Our sponsor, Berto Acquisition Sponsor II LLC, a Cayman Islands limited liability company formed for the purpose of investing in us, has committed to purchase an aggregate of 3,500,000 private placement warrants (including if the underwriters’ over-allotment option is exercised in full), each exercisable to purchase one ordinary share at a price of $11.50 per share, at a price of $1.00 per warrant, for an aggregate purchase price of $3,500,000, in a private placement that will close simultaneously with the closing of this offering. The private placement warrants are identical to the warrants sold in this offering, subject to certain limited exceptions as described in this prospectus.

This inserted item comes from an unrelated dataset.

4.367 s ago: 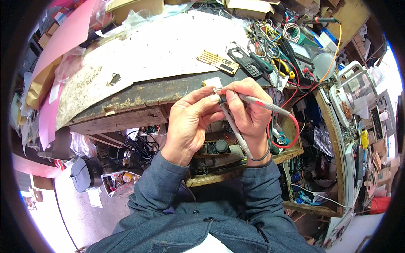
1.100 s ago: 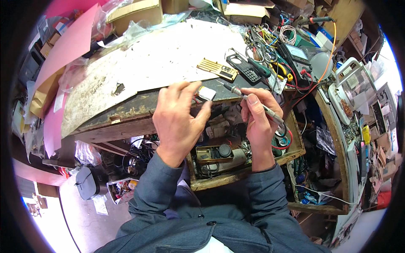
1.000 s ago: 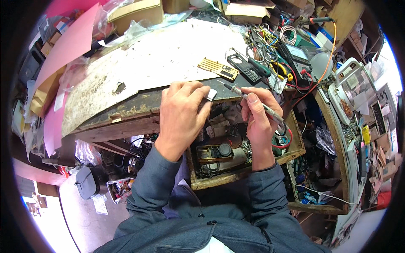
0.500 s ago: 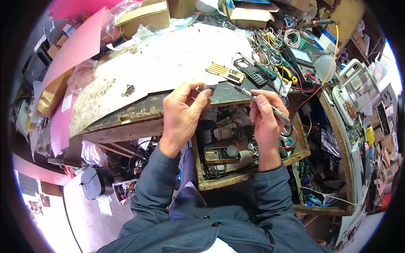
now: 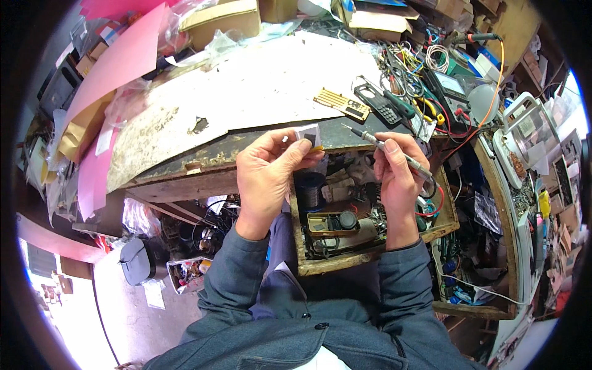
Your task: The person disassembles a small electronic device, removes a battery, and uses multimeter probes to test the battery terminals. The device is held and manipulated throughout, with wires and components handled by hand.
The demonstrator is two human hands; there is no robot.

In December 2025, our sponsor and sponsor affiliates (as defined below) paid $23,782.61 for an aggregate of 6,837,500 ordinary shares (up to 937,500 of which will be surrendered to us for no consideration after the closing of this offering depending on the extent to which the underwriters’ over-allotment option is exercised), and Oanh Truong and Meteora Capital, LLC (“Meteora”) (whose managing member, Vikas Mittal, is our Executive Chairman) each paid $173.91 and $1,043.48 for an aggregate of 50,000 and 300,000 ordinary shares, respectively (none of which are subject to forfeiture in connection with the exercise of the over-allotment option), for a total of 7,187,500 ordinary shares issued for an aggregate purchase price of $25,000, or approximately $0.003 per share. Neither Ms. Truong nor Meteora is affiliated with the sponsor. The “sponsor affiliates” include Harry You, who is the founder of the company and the managing member of the Sponsor, and Robert You, the adult son of Harry You and our Chief Financial Officer and president. Both Messrs. You directly own membership interests in our sponsor. Out of the total 6,837,500 founder shares held by our sponsor and sponsor affiliates, the sponsor, Harry You and Robert You each directly holds 2,525,000, 2,300,000 and 2,012,500 founder shares, respectively, each purchased at approximately $0.003 per share.